What activities should I avoid?

  • Sitting for long periods of time (i.e. more than 20-30 minutes in one stretch) can generally aggravate and put pressure on the lower spine thus attributing to the pain.

  • Carrying and lifting heavy objects improperly (i.e. carrying weight that is too heavy or bending too much at the lower spine instead of squatting to activate your larger muscle groups) can cause strain throughout the lower spine especially since the abdominal muscles are not as engaged during pregnancy.

  • Having a sedentary lifestyle will also affect the lower spine and its related joints. Movement helps to create more lubrication between the joints and spinal bones thus preventing stiffness in the lower back and tension built up in the surrounding musculature.  

 What exercises can I do?

  1. Strengthening

    The muscles that protect and stabilize your lower back aren’t only located in your lower back! The majority of stabilizing muscles are located in your abdominal area and sides, including your pelvic floor.

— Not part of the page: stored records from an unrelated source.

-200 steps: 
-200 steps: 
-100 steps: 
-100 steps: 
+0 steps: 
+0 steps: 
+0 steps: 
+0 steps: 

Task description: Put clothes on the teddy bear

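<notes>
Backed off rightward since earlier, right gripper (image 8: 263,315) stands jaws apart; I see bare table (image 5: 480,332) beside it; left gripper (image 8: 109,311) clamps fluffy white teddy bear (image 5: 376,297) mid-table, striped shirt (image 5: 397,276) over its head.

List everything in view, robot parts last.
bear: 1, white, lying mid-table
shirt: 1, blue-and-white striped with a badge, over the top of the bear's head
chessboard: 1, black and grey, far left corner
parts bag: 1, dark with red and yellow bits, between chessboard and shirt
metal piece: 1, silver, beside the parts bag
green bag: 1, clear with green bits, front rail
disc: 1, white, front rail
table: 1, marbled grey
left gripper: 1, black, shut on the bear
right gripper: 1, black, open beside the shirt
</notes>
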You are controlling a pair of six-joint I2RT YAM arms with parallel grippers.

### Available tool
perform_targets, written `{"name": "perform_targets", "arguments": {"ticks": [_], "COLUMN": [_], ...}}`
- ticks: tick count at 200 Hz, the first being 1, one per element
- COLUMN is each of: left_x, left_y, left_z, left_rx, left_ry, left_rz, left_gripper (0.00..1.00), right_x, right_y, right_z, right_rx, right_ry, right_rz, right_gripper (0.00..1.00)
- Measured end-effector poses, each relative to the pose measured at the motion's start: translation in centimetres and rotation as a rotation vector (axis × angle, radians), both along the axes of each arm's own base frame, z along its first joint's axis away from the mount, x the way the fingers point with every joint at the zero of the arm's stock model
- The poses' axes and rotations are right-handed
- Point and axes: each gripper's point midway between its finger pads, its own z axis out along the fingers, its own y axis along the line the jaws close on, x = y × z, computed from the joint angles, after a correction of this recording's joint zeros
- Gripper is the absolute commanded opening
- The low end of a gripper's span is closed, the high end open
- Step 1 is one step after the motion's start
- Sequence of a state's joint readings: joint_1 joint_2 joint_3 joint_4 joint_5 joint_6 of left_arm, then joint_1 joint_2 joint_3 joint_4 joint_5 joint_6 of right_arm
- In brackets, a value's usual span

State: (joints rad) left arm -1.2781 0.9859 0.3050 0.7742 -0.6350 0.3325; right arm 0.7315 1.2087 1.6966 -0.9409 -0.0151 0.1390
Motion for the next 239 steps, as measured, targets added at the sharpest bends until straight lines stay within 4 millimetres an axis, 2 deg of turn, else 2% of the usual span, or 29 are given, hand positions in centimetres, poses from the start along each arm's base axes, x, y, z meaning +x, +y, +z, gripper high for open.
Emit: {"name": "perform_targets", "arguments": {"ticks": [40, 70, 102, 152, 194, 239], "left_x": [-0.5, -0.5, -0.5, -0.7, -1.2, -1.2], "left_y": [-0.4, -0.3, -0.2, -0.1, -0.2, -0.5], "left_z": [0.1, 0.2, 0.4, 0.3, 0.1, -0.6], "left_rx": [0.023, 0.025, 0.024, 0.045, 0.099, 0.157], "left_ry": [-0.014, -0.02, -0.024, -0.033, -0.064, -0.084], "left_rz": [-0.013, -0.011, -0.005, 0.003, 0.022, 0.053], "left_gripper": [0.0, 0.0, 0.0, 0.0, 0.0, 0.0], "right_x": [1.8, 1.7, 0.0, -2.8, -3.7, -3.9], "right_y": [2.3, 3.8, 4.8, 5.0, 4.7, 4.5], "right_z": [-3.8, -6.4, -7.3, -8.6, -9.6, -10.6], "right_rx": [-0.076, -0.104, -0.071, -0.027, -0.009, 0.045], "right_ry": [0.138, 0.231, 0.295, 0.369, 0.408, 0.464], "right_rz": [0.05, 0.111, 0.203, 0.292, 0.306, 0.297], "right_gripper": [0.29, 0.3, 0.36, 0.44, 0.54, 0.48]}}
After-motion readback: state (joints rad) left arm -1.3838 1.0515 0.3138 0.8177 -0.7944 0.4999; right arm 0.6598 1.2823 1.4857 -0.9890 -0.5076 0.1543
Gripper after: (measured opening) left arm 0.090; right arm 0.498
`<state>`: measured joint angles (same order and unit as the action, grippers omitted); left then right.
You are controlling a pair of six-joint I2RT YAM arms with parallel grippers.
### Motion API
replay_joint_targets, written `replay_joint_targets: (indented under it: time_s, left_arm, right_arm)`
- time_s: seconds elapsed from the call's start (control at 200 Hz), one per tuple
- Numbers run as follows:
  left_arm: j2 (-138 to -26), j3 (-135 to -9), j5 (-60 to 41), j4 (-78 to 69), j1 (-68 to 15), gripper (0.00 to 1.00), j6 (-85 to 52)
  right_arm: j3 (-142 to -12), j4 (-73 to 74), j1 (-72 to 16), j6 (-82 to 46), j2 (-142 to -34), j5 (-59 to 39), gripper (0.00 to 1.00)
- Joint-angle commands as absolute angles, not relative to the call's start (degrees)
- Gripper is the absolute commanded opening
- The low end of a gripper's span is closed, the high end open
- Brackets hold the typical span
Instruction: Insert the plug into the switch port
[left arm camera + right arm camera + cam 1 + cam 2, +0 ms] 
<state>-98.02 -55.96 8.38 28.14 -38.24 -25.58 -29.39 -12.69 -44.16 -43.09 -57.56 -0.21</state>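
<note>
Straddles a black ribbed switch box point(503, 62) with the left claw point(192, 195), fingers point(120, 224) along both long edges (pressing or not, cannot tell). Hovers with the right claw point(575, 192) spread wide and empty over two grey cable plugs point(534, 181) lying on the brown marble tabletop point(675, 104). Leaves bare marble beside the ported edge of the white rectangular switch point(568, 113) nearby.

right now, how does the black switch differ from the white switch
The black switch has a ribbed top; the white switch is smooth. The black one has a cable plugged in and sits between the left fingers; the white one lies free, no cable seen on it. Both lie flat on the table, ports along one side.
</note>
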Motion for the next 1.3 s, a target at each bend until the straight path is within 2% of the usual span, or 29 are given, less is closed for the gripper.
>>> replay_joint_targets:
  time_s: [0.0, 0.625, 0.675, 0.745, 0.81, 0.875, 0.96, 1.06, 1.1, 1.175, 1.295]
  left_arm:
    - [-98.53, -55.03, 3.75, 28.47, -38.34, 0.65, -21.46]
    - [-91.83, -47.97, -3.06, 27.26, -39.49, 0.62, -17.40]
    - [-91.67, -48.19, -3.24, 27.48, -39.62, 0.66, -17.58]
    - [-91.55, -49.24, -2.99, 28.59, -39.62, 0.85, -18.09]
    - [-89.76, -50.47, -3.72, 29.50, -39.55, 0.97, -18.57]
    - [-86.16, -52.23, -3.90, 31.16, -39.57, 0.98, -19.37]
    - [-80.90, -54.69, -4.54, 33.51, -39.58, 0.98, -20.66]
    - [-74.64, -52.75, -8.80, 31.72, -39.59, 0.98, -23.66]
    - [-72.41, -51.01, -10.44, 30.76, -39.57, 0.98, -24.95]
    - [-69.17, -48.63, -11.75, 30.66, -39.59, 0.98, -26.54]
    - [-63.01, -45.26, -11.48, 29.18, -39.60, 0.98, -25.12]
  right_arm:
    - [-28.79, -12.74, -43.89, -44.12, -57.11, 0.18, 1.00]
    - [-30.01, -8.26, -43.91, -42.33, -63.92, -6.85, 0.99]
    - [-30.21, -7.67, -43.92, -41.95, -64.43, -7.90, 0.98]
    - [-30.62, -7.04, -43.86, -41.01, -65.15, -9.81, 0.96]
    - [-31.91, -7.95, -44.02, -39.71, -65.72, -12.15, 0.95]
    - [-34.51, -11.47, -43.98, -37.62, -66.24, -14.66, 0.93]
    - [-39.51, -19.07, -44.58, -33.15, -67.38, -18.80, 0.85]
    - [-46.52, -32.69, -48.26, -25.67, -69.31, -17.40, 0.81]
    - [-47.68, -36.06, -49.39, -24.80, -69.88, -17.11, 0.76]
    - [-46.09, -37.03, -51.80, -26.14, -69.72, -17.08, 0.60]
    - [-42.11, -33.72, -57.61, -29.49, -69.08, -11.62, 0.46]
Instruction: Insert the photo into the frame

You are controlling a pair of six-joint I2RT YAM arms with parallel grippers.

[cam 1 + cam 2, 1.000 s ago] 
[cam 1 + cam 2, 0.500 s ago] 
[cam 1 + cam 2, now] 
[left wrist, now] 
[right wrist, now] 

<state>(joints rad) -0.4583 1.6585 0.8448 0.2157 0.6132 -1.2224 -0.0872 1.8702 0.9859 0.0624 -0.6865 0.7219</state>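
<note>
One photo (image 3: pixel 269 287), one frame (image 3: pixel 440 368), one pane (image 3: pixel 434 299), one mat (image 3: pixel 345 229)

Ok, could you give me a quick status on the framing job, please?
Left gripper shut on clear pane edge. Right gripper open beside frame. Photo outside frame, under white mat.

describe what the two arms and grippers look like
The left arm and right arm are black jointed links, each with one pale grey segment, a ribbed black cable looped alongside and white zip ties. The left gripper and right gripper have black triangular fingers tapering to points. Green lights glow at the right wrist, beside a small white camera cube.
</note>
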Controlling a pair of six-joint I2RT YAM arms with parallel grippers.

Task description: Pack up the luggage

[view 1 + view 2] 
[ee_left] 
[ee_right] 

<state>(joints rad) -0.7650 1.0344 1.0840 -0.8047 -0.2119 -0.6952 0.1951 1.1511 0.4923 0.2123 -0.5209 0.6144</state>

    To help strengthen the lower back try these exercises:

    • Foundational Lower Back Exercises

    • Glute bridges

    • Glute fire hydrants and leg lifts

    • Bird Dog

    • Pelvic tilts lying down or on all fours

    • Pelvic floor exercises

    • Wall squats

    • Gentle squats

  2. Mobility

    • Number 4 stretches

    • Quadraped Pelvic Tilts

    • Hamstring stretch, lying down with one leg up, one knee bent

    • Child’s Pose

  3. Ergonomics

    • Sitting Posture – making sure that you are sitting on your sitting bones and not your tailbone or pubic bone. Gently rocking your pelvis forward and back as to do cat/cow stretches but in a seated position. While sitting, make sure you are NOT SLOUCHING – keep a slight neutral curvature in the lower spine with chest out and more upright. To take the pressure off the tailbone and lower spine, we advise to lean slightly forward with legs spread slightly wider than hips distance apart. This also ensure that baby has a lot of space to move about since their weight would shift toward the belly bottom and NOT your back/spine.

  4. Self Care

    • Taking baths, self - massage, movement, stretching and lengthening, heating pad device (rice sock can be helpful for labour as well), breathwork, release stagnant emotions

 How can I relieve the pain?

Please seek a prenatal chiropractor or health practitioner for guidance on how to get to the root cause of the problem.